DatriseAI-first ETL

Customer.io MongoDB

AI-first ETL from Customer.io into MongoDB. Governed entities, incremental sync, typed landing tables.

How Datrise loads Customer.io into MongoDB

Datrise syncs Customer.io's profiles, segments, campaigns, deliveries, and conversion events into MongoDB as a collection per source entity. Flexible or custom fields land in native nested documents, and timestamps such as created, updated, and status changes are typed as BSON Date.

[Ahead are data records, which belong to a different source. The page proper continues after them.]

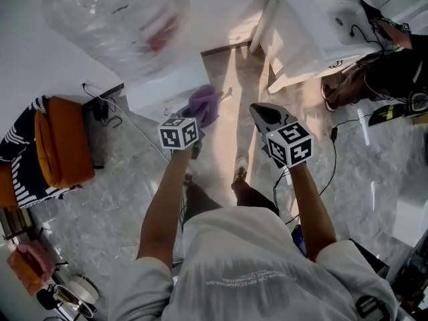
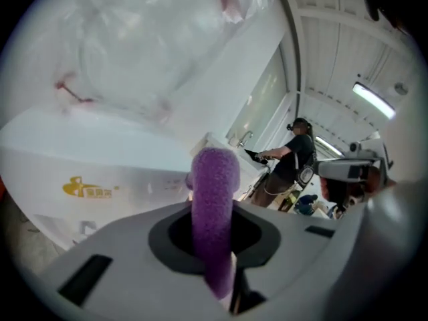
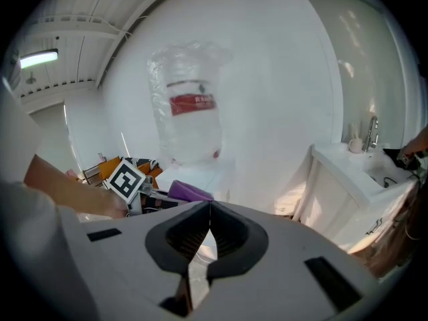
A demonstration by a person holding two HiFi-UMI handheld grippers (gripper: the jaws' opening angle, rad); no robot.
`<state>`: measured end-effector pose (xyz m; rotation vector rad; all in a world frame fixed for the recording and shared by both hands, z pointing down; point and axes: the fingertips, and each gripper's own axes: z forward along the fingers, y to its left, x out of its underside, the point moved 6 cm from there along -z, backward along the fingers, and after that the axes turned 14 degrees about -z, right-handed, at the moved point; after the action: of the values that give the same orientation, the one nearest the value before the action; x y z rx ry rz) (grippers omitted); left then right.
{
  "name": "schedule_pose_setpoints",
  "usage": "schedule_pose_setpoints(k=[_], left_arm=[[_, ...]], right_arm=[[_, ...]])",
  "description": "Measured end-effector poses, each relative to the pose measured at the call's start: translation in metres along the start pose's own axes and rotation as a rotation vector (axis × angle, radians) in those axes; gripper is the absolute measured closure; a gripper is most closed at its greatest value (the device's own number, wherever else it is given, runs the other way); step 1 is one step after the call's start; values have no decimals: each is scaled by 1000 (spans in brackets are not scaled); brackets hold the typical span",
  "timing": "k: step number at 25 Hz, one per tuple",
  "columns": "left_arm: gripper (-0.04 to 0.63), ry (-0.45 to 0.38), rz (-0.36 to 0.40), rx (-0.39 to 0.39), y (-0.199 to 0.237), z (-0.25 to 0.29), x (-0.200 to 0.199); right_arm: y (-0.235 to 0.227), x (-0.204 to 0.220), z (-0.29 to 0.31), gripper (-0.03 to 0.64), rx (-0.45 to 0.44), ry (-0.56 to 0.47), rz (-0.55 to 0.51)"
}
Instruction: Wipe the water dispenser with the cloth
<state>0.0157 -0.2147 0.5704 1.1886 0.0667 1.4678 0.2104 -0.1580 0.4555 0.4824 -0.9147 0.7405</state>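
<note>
A white water dispenser [image 1: 160, 89] stands ahead of me with a clear plastic bottle [image 1: 117, 19] on top; its white front [image 2: 100, 172] fills the left gripper view, and the bottle [image 3: 187, 116] shows with a red label in the right gripper view. My left gripper [image 1: 194, 122] is shut on a purple cloth [image 1: 204, 104], which sticks up between the jaws [image 2: 214, 212] close to the dispenser's front. To its right, away from the dispenser, my right gripper [image 1: 264, 116] is shut with nothing in it [image 3: 208, 209]. The purple cloth [image 3: 190, 191] also shows there.
An orange cushion [image 1: 63, 146] on a striped seat lies to the left. A white sink cabinet [image 1: 314, 32] stands at the right, with another person [image 1: 381, 72] beside it. Cables run over the marble floor [image 1: 134, 179].
</note>
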Motion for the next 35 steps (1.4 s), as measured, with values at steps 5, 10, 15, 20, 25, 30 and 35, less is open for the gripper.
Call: schedule_pose_setpoints(k=[5, 10, 15, 20, 25, 30, 35], left_arm=[[540, -44, -113, -131, 15, 34, -7], [540, -140, -264, -159, 29, 60, 7], [540, -142, -338, -226, 44, 88, 32], [540, -118, -395, -319, 68, 114, 55], [540, -107, -458, -380, 91, 134, 83], [540, -59, -448, -436, 115, 151, 102], [540, -10, -357, -431, 106, 157, 115]], right_arm=[[-25, 16, -5, 601, -6, 7, 27], [-44, 38, -5, 601, -44, 4, 69], [-64, 61, -6, 601, -93, 1, 89], [-78, 87, 4, 601, -175, 55, 70], [-89, 111, 3, 601, -198, 87, 64], [-95, 140, 6, 601, -181, 122, 133], [-103, 168, -6, 601, -138, 165, 211]])
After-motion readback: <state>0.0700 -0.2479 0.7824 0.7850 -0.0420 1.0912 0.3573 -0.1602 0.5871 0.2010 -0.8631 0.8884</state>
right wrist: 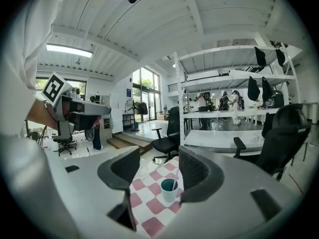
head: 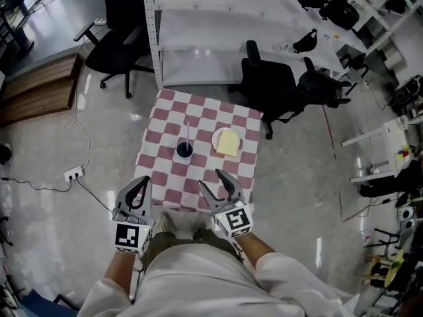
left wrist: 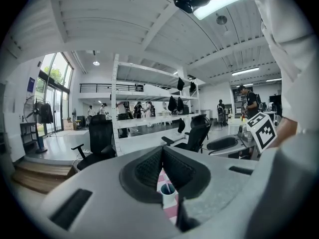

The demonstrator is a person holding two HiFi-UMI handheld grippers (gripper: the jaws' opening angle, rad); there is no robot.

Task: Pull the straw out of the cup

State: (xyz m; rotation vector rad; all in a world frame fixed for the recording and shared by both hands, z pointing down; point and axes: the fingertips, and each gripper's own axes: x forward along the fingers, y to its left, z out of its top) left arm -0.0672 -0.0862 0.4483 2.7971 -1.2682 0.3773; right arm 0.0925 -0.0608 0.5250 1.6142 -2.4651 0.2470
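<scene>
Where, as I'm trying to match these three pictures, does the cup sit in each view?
Head view: the cup is just left of the picture's centre, on the table.
Left gripper view: the cup is low in the picture, near the centre.
Right gripper view: the cup is low in the picture, slightly right of centre.
Shared landmark: the checked tablecloth under it.

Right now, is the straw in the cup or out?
In. The straw pokes up from inside the cup on the checkered table.
</scene>
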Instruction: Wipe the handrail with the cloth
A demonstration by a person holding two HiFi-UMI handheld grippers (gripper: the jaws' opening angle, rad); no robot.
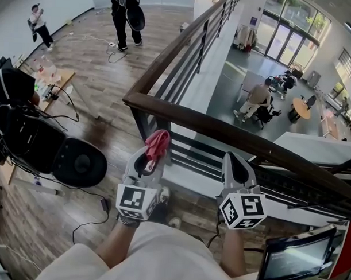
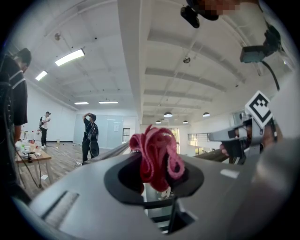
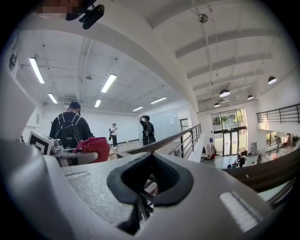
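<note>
Sticking out between the left tongs [image 1: 153,155] is the cloth [image 1: 159,141].

Bright ceiling strips; daylit glazing; fisheye-bent, vignetted edges

Upper level of a bright hall, open to a lobby below

A wood-plank floor [image 1: 97,65] runs back to a white wall [image 1: 54,0], with a cluttered desk [image 1: 62,78] at its left side. Down below, a grey lobby floor [image 1: 235,81] holds a round table [image 1: 301,108] not far from tall glass doors [image 1: 285,40]. White ceiling beams [image 2: 178,75] carry strip lights [image 2: 69,56] and round pendant lamps [image 3: 224,93].
</note>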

Sync is incremental: Datrise uses upserts by stable id with updateOne(upsert) on the source primary key, so re-runs update only what changed. Optional sharding on the entity id for large collections. Mongo has no fixed schema, so Datrise keeps field types consistent across documents to avoid mixed-type query surprises.

Ideal for document-oriented apps that want CRM data in their existing Mongo store.

Endpoints

Customer.io: Messaging automation based on product and behavioral data.

MongoDB: Document database for flexible schemas.

How Customer.io entities map to MongoDB

Customer.io entityMongoDB objectNotes
profilescustomer_io_profilesid PK · custom fields → native nested documents
segmentscustomer_io_segmentsid PK · linked to customer_io_profiles
campaignscustomer_io_campaignsid PK · linked to customer_io_profiles
deliveriescustomer_io_deliveriesid PK · linked to customer_io_profiles

FAQ

How does Datrise handle Customer.io's custom fields in MongoDB?

Flexible values are stored as native nested documents, so new fields don't require a migration; strongly-typed fields — dates, numbers, and references — are promoted to native MongoDB types.

How does the Customer.io to MongoDB sync stay up to date?

It runs incrementally — Datrise uses upserts by stable id with updateOne(upsert) on the source primary key.